Go through the lines below and transcribe each one exactly.

[Data entries]

[Start of Attachment]

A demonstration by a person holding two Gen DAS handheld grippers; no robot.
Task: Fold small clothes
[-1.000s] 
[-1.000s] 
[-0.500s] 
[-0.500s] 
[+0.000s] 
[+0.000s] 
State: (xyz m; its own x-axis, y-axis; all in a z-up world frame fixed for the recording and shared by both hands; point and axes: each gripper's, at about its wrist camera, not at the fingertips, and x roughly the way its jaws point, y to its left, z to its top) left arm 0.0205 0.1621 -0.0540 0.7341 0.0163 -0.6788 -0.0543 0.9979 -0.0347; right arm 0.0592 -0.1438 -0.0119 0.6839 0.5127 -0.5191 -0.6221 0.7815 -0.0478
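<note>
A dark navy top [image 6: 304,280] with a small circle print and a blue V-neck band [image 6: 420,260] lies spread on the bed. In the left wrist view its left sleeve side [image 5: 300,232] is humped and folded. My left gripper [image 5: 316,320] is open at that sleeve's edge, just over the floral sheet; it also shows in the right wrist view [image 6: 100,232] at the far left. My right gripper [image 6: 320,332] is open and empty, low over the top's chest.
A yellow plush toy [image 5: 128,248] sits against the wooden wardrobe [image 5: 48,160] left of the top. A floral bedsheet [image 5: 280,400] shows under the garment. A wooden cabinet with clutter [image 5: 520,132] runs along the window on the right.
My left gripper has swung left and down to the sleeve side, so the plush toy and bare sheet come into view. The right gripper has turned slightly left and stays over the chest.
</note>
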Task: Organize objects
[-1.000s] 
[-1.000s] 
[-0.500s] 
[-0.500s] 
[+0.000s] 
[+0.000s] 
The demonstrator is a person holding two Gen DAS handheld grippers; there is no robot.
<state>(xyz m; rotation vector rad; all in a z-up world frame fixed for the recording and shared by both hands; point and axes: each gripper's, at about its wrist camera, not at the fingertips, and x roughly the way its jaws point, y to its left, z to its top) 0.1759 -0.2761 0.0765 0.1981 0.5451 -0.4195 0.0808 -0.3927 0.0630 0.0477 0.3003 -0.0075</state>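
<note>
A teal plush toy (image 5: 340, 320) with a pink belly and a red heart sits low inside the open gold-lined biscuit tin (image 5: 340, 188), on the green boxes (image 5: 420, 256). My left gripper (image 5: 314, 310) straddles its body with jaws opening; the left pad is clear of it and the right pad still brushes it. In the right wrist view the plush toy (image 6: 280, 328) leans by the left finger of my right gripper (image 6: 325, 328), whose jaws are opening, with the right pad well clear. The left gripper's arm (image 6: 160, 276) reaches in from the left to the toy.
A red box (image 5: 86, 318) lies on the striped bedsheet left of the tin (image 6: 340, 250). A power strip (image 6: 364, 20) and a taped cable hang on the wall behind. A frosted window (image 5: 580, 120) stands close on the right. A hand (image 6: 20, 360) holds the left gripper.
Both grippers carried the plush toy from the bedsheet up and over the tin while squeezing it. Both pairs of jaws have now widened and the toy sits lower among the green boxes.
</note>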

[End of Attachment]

_Expected output_.
A demonstration by a person holding two Gen DAS handheld grippers; no robot.
Task: Fold small clothes
[-1.000s] 
[-1.000s] 
[-0.500s] 
[-0.500s] 
[+0.000s] 
[+0.000s] 
State: (xyz m; its own x-axis, y-axis; all in a z-up world frame fixed for the recording and shared by both hands; point and axes: each gripper's, at about its wrist camera, not at the fingertips, and x roughly the way its jaws point, y to its left, z to its top) left arm 0.0205 0.1621 -0.0540 0.7341 0.0163 -0.6788 -0.0543 0.9979 -0.0347; right arm 0.0592 -0.1438 -0.0119 0.6839 0.5127 -0.5191 -0.6221 0.7815 -0.0478
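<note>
A dark navy top [image 6: 304,280] with a small circle print and a blue V-neck band [image 6: 420,260] lies spread on the bed. In the left wrist view its left sleeve side [image 5: 300,232] is humped and folded. My left gripper [image 5: 316,320] is open at that sleeve's edge, just over the floral sheet; it also shows in the right wrist view [image 6: 100,232] at the far left. My right gripper [image 6: 320,332] is open and empty, low over the top's chest.
A yellow plush toy [image 5: 128,248] sits against the wooden wardrobe [image 5: 48,160] left of the top. A floral bedsheet [image 5: 280,400] shows under the garment. A wooden cabinet with clutter [image 5: 520,132] runs along the window on the right.
My left gripper has swung left and down to the sleeve side, so the plush toy and bare sheet come into view. The right gripper has turned slightly left and stays over the chest.
</note>
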Task: Organize objects
[-1.000s] 
[-1.000s] 
[-0.500s] 
[-0.500s] 
[+0.000s] 
[+0.000s] 
The demonstrator is a person holding two Gen DAS handheld grippers; there is no robot.
<state>(xyz m; rotation vector rad; all in a z-up world frame fixed for the recording and shared by both hands; point and axes: each gripper's, at about its wrist camera, not at the fingertips, and x roughly the way its jaws point, y to its left, z to its top) 0.1759 -0.2761 0.0765 0.1981 0.5451 -0.4195 0.0808 -0.3927 0.0630 0.0477 0.3003 -0.0075</state>
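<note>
A teal plush toy (image 5: 340, 320) with a pink belly and a red heart sits low inside the open gold-lined biscuit tin (image 5: 340, 188), on the green boxes (image 5: 420, 256). My left gripper (image 5: 314, 310) straddles its body with jaws opening; the left pad is clear of it and the right pad still brushes it. In the right wrist view the plush toy (image 6: 280, 328) leans by the left finger of my right gripper (image 6: 325, 328), whose jaws are opening, with the right pad well clear. The left gripper's arm (image 6: 160, 276) reaches in from the left to the toy.
A red box (image 5: 86, 318) lies on the striped bedsheet left of the tin (image 6: 340, 250). A power strip (image 6: 364, 20) and a taped cable hang on the wall behind. A frosted window (image 5: 580, 120) stands close on the right. A hand (image 6: 20, 360) holds the left gripper.
Both grippers carried the plush toy from the bedsheet up and over the tin while squeezing it. Both pairs of jaws have now widened and the toy sits lower among the green boxes.
</note>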

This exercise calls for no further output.